Step 1: Connect to VideoDB

Establish a session for uploading videos. Import the necessary modules from VideoDB library to access functionalities.
import videodb

# Set your API key
api_key = "your_api_key"

# Connect to VideoDB
conn = videodb.connect(api_key=api_key)
coll = conn.get_collection()

Step 2: Upload Video

Upload and play the video to ensure it’s correctly loaded.

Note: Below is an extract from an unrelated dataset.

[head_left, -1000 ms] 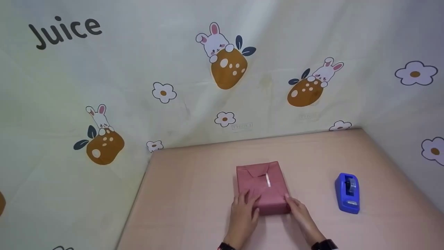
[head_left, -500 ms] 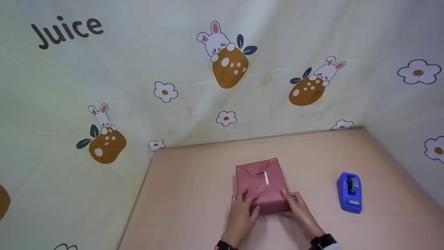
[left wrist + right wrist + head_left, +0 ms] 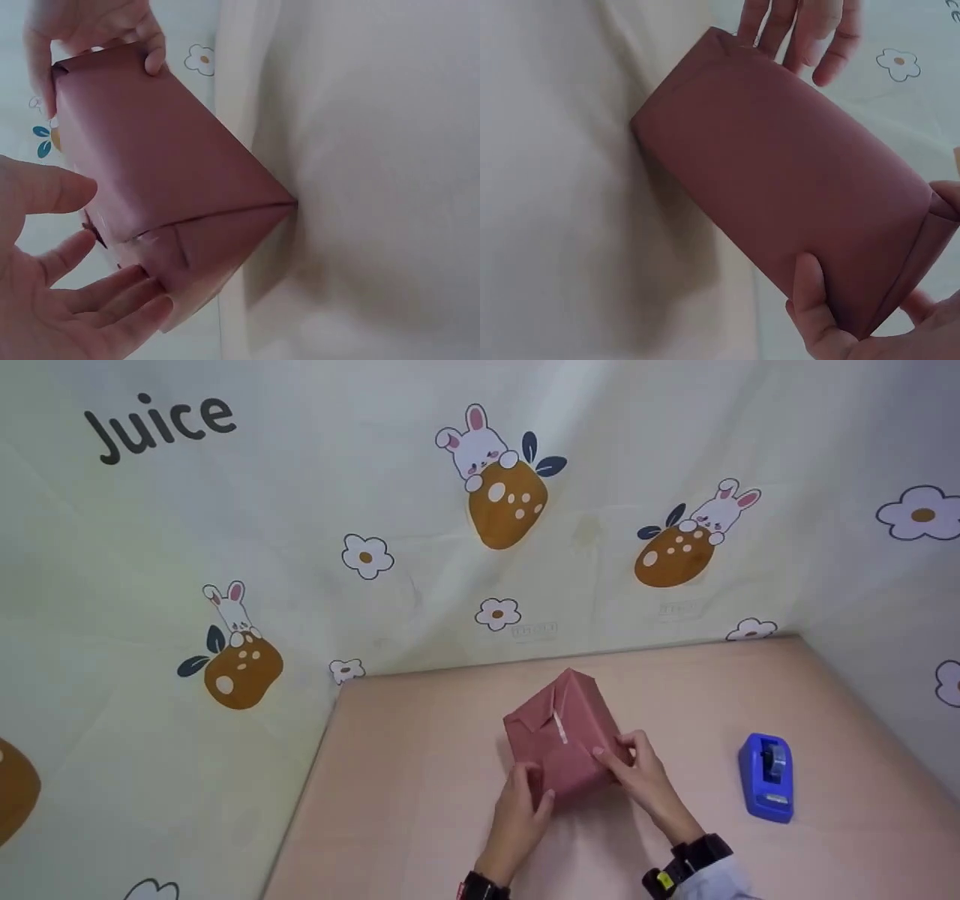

We’ll be using this video for the purpose of this tutorial.
video = coll.upload(url="https://www.youtube.com/watch?v=Js4rTM2Z1Eg")
video.play()

Step 3: Indexing Spoken Words

Index the video to identify and timestamp all spoken words.
video.index_spoken_words()
Search within the video for the keyword (“education” in this example), and note each occurrence.
from videodb import SearchType

result = video.search(query="education", search_type=SearchType.keyword)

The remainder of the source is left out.